Harold looked at this Burgomaster’s Daughter in eighteenth century costume, and said that undoubtedly the painter knew what he was about.

“And so does Archie, tarty chip,” said his host, leading him to one of the bedrooms.

“Now it’s half past seven,” said Archie, leaving him, “and dinner will be served at a quarter to eight. I’ve never been late but once, and Achille was so hurt that he gave me notice. I promised that it should never occur again, and it hasn’t. He doesn’t insist on my dressing for dinner, though he says he should like it.”

“Make my apologies to Achille,” said Harold.

“Oh, that won’t be necessary,” said Archie seriously—“at least I think it won’t.”

Harold had never been in these rooms before—he wondered how it had chanced that he came to them at all. But before he had partaken of more than one of the hors d’ouvres—there were four of them—he knew that he had done well to come. Achille was an artist, the Sauterne was Chateau Coutet of 1861, and the champagne was, as Archie had promised it should be, Heidsieck of 1884. The electric light was artfully toned down, and the middle-aged butler understood his business.

“This is the family trough,” said Archie. “I say, Harry, isn’t it one better than the oatmeal porridge of our dads—I mean of my dad; yours, I know, was always one of us; my dad wasn’t, God bless him! If he had been we shouldn’t be here now. He’d have died a pauper.”

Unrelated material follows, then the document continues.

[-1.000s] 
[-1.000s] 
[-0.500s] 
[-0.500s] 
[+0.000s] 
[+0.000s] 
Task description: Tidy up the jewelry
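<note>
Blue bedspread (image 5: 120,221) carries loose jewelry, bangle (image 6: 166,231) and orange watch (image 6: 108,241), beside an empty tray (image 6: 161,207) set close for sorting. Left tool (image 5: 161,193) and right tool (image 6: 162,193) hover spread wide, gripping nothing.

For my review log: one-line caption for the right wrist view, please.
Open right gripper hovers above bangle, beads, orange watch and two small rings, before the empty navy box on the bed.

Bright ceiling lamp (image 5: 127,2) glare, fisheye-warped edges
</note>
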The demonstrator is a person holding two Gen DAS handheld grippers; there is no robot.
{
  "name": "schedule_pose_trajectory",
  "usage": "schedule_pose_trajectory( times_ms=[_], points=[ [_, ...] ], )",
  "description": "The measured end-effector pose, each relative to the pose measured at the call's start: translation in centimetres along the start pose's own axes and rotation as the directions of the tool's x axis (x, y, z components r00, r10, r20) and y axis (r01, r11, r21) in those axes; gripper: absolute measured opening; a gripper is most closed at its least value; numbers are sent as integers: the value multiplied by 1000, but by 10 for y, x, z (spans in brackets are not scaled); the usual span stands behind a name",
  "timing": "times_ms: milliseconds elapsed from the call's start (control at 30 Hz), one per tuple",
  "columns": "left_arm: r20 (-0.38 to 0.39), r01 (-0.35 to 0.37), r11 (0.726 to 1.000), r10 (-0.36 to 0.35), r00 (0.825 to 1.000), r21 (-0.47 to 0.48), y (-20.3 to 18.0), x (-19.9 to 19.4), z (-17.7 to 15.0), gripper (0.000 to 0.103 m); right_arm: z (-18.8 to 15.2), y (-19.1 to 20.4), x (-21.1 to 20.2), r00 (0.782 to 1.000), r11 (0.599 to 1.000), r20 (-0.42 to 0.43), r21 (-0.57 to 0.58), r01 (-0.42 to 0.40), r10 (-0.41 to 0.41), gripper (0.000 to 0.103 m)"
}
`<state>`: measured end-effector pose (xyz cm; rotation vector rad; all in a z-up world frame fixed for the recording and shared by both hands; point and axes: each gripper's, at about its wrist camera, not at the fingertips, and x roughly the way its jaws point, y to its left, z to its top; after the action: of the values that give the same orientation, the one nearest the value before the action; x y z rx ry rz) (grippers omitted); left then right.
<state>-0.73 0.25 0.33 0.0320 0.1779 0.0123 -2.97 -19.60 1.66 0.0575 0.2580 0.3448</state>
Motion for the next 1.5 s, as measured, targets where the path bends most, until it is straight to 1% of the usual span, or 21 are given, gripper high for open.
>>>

Harold so far forgot himself as to say, “Doesn’t Carlyle remark somewhere that it’s the fathers who work that the sons—ah, never mind.”

“Carlyle? What Carlyle was that? Do I know him?” asked Archie.

“No,” said Harold, shaking his head.

“He isn’t a tarty chip, eh?”

“Tart, not tarty.”

“Oh. Don’t neglect this jelly. It’s the best thing that Achille does. It’s the only thing that he ever repeats himself in. He came to me boasting that he could give me three hundred and sixty-five different dinners in the year. ‘That’s all very well,’ said I, ‘but what about Leap Year?’ I showed him there that his bluff wouldn’t do. ‘Pass’ said I, and he passed. But we understand one another now. I will say that he has never repeated himself except in this jelly. I make him give it to me once a week.”

“You’re right,” said Harold. “It is something to think about.”

“Yes, while you’re in front of it, but never after,” said Archie. “That’s what Achille says. ‘The true dinner,’ says he, ‘is the one that makes you think while you’re at it, but that never causes you a thought afterwards.’”

“Achille is more than an artist, he is a philosopher,” said Harold. “What does he call this?” he glanced at the menu card. “‘Glace à la chagrin d’Achille’ What does he mean by that? ‘The chagrin of Achilles’? Where does the chagrin come in?”

“Oh, he has some story about a namesake of his,” said Archie. “He was cut up about something, and he wouldn’t come out of the marquee.”

“The tent,” cried Harold. “Achilles sulked in his tent. Of course, that’s the ‘chagrin d’Achille.’”

“Oh, you heard of it too? Then the story has managed to leak out somehow. They always do. There’s nothing in it. Now I’ll tell you all about the show. Try one of these figs.”

Harold helped himself to a green fig, the elderly butler placed a decanter of claret on the table, and disappeared with the noiselessness of a shadow.